You might have seen this video floating across your Facebook feed a few weeks back. It’s of longtime Disney animator Glen Keane, talking about making art with pencil and paper — and then with virtual reality, inside an HTC Vive headset running a virtual painting app called Tilt Brush:
https://vimeo.com/138790270
The video does a great job of selling the “wow” factor of VR, moving from 2-D to 3-D. But it also points to what has become increasingly clear: Apps that let you make stuff inside of virtual reality will be a crucial part of the nascent ecosystem.
Nearly all the major virtual reality players are dipping their toes in this water. Google bought Skillman & Hackett, the two-person startup that made Tilt Brush. Oculus just unveiled Medium, an app for the Oculus Rift that mimics sculpting objects out of clay. Sony has teased a creative app for PlayStation 4 called Dreams, being developed by British studio Media Molecule with assistance from Sony’s Magic Lab, the same division that is developing PlayStation VR.
As a non-artist, I found Tilt Brush and Medium easy to pick up. But what happens when more accomplished professionals like Keane get their hands on them? It seems all but certain that these simple creative applications will get more sophisticated over time, and that the people making stuff for VR will demand creative tools that let them dive right into a virtual studio.
“Time and time again, what we’ve learned is that we have to think of things from the ground up in virtual reality,” Penrose Studios founder Eugene Chung said. “Every single department, whether it’s animation, modeling, lighting, even storyboarding, has to be in VR. Our animators would spend days animating on a flat screen, and then they’d put it into VR and say, ‘Oh my gosh, this is nothing like I thought.’ The tools today are great, but they’re not adequate to create in virtual reality.”

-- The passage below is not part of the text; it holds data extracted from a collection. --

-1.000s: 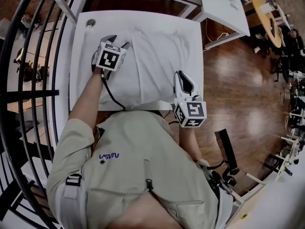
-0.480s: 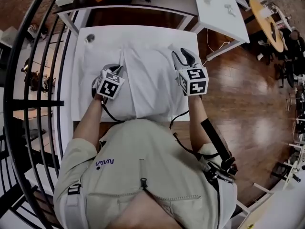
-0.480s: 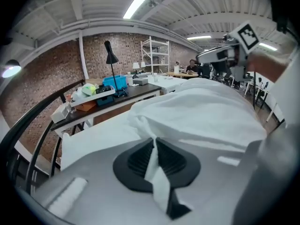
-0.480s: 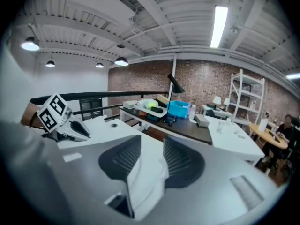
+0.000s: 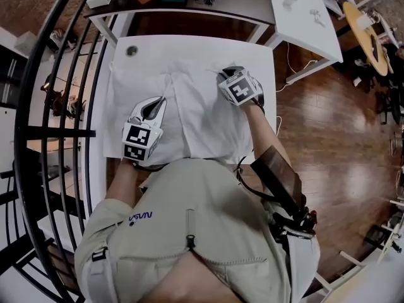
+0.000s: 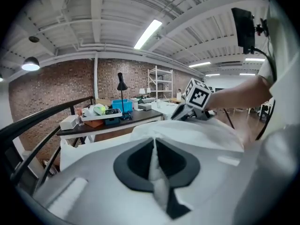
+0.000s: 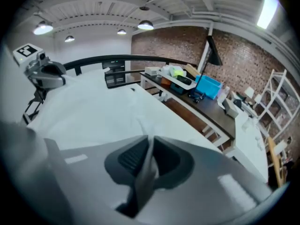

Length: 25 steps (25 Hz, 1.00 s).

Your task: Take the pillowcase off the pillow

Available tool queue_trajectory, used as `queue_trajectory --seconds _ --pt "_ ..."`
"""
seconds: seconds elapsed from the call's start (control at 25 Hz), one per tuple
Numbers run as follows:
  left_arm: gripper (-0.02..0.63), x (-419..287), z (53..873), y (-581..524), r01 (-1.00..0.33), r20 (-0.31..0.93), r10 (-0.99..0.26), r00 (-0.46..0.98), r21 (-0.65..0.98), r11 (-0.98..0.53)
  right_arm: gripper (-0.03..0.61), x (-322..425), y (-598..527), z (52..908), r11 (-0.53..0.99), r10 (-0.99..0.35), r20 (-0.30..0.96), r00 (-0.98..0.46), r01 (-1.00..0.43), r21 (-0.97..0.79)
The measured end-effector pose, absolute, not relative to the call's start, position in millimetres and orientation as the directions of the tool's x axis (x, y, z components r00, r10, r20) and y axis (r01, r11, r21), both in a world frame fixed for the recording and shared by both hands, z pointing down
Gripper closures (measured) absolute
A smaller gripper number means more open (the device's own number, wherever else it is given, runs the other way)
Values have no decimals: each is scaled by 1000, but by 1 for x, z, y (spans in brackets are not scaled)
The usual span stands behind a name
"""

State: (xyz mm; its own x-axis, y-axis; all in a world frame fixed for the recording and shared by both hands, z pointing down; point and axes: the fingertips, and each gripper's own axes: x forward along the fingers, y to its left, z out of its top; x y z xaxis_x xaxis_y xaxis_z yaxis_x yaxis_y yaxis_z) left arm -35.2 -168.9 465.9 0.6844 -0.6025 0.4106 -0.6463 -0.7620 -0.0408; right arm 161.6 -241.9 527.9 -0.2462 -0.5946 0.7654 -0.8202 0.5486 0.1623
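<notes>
One pillowcase (image 5: 192,115) — one desk lamp (image 6: 122,86)

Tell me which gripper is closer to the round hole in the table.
Left. The left gripper, shut on the pillowcase, is on the person's side of the round hole; the right gripper, jaws closing on the same cloth, is farther right.

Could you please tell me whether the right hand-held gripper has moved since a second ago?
Yes. The right hand-held gripper went from the near edge of the white table towards its far edge, jaws closing on the pillowcase fabric.
</notes>
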Motion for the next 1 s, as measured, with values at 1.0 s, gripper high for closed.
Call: queue_trajectory --seconds 1.0 --pt "591 -53 488 -247 -680 386 -604 697 87 -728 570 301 -230 540 124 -752 649 119 -941 316"
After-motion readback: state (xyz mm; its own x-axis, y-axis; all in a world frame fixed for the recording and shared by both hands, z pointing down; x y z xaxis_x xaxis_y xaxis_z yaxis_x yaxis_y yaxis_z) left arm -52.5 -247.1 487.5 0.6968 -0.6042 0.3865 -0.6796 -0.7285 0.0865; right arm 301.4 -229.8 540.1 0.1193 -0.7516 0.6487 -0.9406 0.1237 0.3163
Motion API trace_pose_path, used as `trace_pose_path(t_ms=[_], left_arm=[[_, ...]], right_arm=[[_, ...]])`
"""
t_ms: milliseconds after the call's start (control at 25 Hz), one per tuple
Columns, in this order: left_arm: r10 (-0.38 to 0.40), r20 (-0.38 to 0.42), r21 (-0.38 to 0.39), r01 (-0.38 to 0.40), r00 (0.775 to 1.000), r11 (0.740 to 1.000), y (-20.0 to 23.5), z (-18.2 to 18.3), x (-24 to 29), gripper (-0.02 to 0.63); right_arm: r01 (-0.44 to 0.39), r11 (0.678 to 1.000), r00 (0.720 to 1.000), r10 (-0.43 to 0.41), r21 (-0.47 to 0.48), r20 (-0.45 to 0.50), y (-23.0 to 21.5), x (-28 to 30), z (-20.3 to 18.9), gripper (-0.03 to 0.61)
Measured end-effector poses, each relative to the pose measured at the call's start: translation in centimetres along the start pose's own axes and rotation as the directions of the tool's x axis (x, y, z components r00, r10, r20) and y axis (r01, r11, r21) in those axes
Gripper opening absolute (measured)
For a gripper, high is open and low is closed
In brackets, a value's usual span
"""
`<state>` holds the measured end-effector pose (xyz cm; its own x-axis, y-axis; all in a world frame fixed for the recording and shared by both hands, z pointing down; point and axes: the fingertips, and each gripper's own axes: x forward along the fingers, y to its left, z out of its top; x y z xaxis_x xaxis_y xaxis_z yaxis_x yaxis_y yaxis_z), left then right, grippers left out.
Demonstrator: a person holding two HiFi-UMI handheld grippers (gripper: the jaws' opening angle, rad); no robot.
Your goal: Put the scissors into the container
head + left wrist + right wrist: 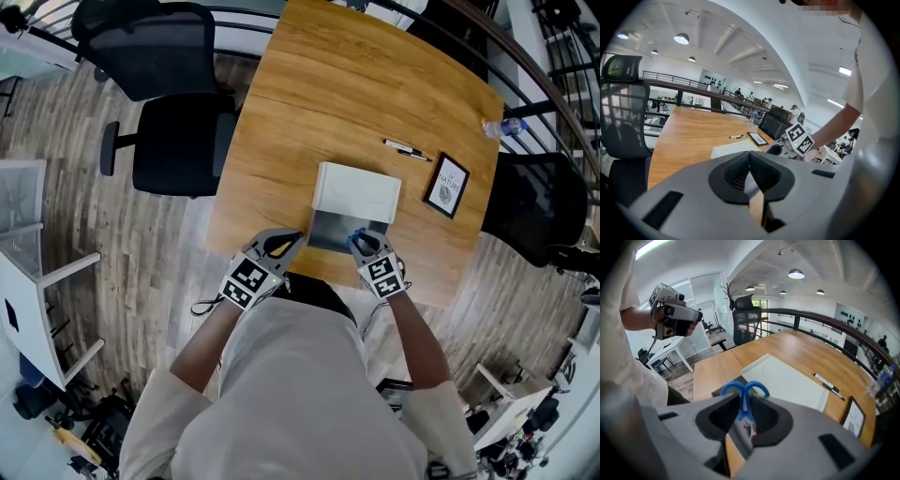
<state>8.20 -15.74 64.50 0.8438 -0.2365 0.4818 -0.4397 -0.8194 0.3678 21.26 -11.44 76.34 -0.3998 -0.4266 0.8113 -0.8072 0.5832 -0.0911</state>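
Scissors with blue handles (744,396) stand upright between the jaws of my right gripper (746,417), which is shut on them just below the loops. In the head view the right gripper (362,243) holds the scissors (354,237) over the near edge of a grey open container (333,230). The container's white lid (356,191) stands up behind it. My left gripper (283,246) hovers just left of the container, its jaws shut with nothing in them. The white lid (733,150) shows past the left gripper (750,168).
A pen (406,149) and a small framed card (445,185) lie on the wooden table (309,103) beyond the container. A water bottle (502,127) stands at the far right edge. Black office chairs (173,141) (530,206) flank the table.
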Motion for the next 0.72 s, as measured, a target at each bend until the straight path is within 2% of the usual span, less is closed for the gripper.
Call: trace_pose_path(t_ms=[360, 560, 720], left_arm=[[-0.018, 0.012, -0.035, 0.018, 1.000, 0.999, 0.2, -1.0, 0.0, -0.006], [-0.020, -0.003, -0.056, 0.020, 1.000, 0.998, 0.5, -1.7, 0.2, -0.008], [-0.008, -0.001, -0.064, 0.008, 1.000, 0.998, 1.6, -1.7, 0.3, -0.006]], right_arm=[[-0.015, 1.000, 0.997, 0.015, 0.000, -0.081, 0.2, 3.1, -1.2, 0.086], [-0.029, 0.998, 0.992, 0.023, -0.051, -0.124, 0.4, 4.7, -1.7, 0.086], [-0.045, 0.998, 0.987, 0.037, -0.049, -0.154, 0.2, 6.1, -2.5, 0.086]])
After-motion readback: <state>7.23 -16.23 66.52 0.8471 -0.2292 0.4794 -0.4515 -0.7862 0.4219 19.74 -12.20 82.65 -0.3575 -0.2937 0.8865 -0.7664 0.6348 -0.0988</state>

Similarly, Epic Games CEO Tim Sweeney told Re/code that his company is starting to explore what it’s like to design a game inside of VR.
“The situation right now is you use a mouse to manipulate polygons and objects,” Sweeney said. “The mouse is on a 2-D surface, and your world is 3-D, so there are a lot of approximations that aren’t mappable to the human brain. In VR, the experience will be dramatically better.”
At a panel about Medium at the Oculus Connect conference last week, co-creator Brian Sharp said the company has already made 3-D prints of virtual objects that co-workers have sculpted. And, he added, there’s “huge educational potential” to have more than one person in the virtual studio at once, so that a novice can watch and learn in real time from a master.